Nükleer uzmanlar öncelikle uranyumla çalışan reaktör çekirdeklerinin erimesini engelleyen soğutma sisteminin veya soğutma sisteminin çalışmasını sağlayan güç kaynağının zarar görmesinden korkuyor. Bu güç birkaç kez kesintiye uğradı ve tesisi yedek jeneratörlere güvenmeye zorladı.


Tesisin altı reaktörünün tamamı hizmet dışı bırakıldı, ancak radyoaktif reaktör çekirdeklerinin hala sürekli soğutulması gerekiyor.

Rusya’nın devlet nükleer şirketi Rosatom santralin yönetimini devraldı, ancak savaş öncesi Ukraynalı çalışanlarının çoğu hala orada çalışıyor. Ukraynalı yetkililer, Rusları işçileri taciz etmek ve korkutmakla ve hatta fabrikadaki fiziksel koşulları kasıtlı olarak kötüleştirmekle suçladı.

Zelenskyy Pazartesi günü yaptığı gece video adresinde Rusya’nın tesisi “dünyaya radyasyon şantajı yapmak için” kullandığını söyledi.

Aylarca süren lobi çalışmaları ve birkaç yanlış başlangıç sonrasında, Bay Grossi Rus yetkilileri, fabrikayı son ziyaretinde Eylül ayında Birleşmiş Milletler’in bir kolu olan teşkilatının oradaki istasyon müfettişlerine izin vermeye ikna etti. Bu hafta oraya tekrar gitmeyi planladığını söyledi, bu da ön cephe boyunca ve birkaç askeri kontrol noktasından geçerek tehlikeli bir yolculuk anlamına gelir.


Bay Grossi’nin tesisi çevreleyen askerden arındırılmış bir bölge oluşturma önerisi meyvesini vermedi. Ukraynalı yetkililer, Moskova’nın planı, güçlerini tesisten çekmesi anlamına geleceği gerekçesiyle reddettiğini ve bu kontrolün onlara Ukrayna’nın enerji üretimi üzerinde önemli bir avantaj sağladığını söylüyorlar. Ukraynalılar, Rusların hayati önem taşıyan teçhizatı vurma korkusuyla karşılık vermeye isteksiz olduklarını bildikleri için Rusların fabrika tesislerinden onlara ateş ettiğini söylüyor, Ruslar bu suçlamayı reddediyor.

Ukraynalılar Dinyeper’in batı yakasını elektrik santralinin karşısında tutuyorlar ve Ruslar sık sık elektrik santralinin yakınından Nikopol kasabasını ve nehrin batı yakasındaki diğer hedefleri ve ayrıca kuzeyde Ukrayna’nın elindeki bölgeyi bombalıyor. Zaporijya şehri defalarca bombalandı.

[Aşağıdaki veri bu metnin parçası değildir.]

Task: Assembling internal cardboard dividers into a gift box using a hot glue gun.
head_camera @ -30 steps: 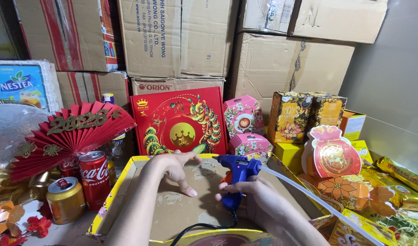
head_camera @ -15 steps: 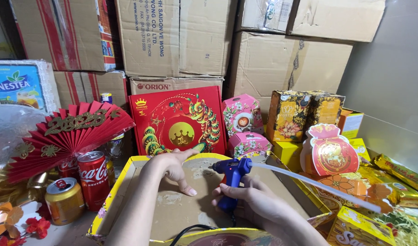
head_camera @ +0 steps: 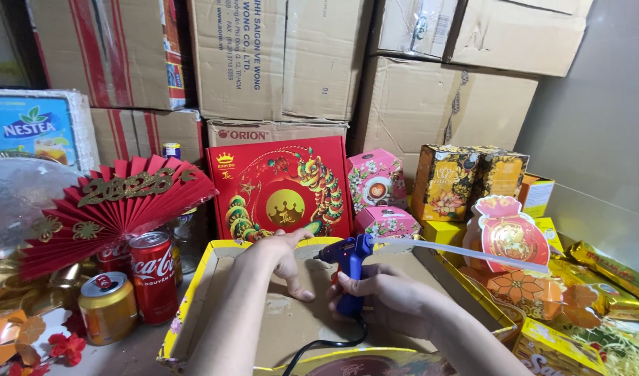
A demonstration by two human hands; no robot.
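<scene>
Right hand [head_camera: 385,303]: fingers wrapped closed around the handle of a blue glue gun [head_camera: 350,268], nozzle pointing left, clear glue stick [head_camera: 465,251] projecting from its rear toward the right. Left hand [head_camera: 281,257]: fingers spread open, gripping nothing, tips pressed on the brown floor of a shallow yellow-rimmed cardboard tray [head_camera: 194,299], just left of the nozzle. Black cord [head_camera: 326,345] ran from the gun across the tray. Beside the tray stood a red can [head_camera: 152,275] and a gold can [head_camera: 108,306]; behind it, a red gift box [head_camera: 281,188].

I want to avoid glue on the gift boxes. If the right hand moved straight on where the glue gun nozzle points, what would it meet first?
The right hand aims the blue glue gun left, toward the left hand resting on the shallow yellow-rimmed cardboard tray. Those fingers come first, probably; depth is unclear.
</scene>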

Ukrayna askeri genelkurmayı Pazartesi günü yaptığı açıklamada, Rusya’nın son 24 saat içinde Zaporijya bölgesinde 30 yerleşim birimini bombaladığını söyledi.

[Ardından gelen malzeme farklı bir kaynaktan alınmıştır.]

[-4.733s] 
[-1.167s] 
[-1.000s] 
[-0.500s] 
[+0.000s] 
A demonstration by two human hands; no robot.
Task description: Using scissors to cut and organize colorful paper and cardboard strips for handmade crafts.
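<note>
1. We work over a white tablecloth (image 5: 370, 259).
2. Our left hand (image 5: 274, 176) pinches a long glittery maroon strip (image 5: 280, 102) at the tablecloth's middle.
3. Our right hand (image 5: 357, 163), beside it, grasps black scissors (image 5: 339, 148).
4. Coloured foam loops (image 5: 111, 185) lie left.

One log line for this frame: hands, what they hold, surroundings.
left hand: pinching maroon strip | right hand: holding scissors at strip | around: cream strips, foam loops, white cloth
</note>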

Bay Zelensky’nin Zaporizhzhia şehrine habersiz ziyareti, çatışmaya yakın mevzilere yaptığı son moral yükseltici baskınıydı. Telegram’da yayınlanan bir mesajda Bay Zelensky, “bugün burada ordumuzun yanında olmaktan onur duyduğunu” yazdı.


Stephen Erlanger Ve Carly Olson raporlamaya katkıda bulundu.